◆ What the task asks:
Beginning with the first line of the data below, extract each line up to and including the one containing "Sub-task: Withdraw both". Copy them exactly and add nothing.

*** Dataset section Section Begins ***

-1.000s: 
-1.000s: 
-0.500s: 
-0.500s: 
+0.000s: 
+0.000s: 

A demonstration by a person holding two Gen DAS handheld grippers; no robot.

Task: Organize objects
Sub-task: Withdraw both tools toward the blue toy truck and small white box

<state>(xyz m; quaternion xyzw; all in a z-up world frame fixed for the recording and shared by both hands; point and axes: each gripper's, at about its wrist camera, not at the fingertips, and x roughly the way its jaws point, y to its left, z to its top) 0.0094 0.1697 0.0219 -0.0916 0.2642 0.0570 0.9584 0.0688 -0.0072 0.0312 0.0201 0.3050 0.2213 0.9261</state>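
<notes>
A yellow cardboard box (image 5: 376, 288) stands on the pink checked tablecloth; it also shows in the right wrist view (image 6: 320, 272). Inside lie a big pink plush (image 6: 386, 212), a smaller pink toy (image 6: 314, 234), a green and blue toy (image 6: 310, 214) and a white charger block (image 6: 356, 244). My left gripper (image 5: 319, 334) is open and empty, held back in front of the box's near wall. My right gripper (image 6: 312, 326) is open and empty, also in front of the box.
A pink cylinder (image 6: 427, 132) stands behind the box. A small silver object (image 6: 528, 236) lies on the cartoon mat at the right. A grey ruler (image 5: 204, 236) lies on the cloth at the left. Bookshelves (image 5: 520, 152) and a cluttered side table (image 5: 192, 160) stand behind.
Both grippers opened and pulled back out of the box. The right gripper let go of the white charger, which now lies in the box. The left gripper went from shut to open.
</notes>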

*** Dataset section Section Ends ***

◆ Solution to this task:
-1.000s: 
-1.000s: 
-0.500s: 
-0.500s: 
+0.000s: 
+0.000s: 

A demonstration by a person holding two Gen DAS handheld grippers; no robot.

Task: Organize objects
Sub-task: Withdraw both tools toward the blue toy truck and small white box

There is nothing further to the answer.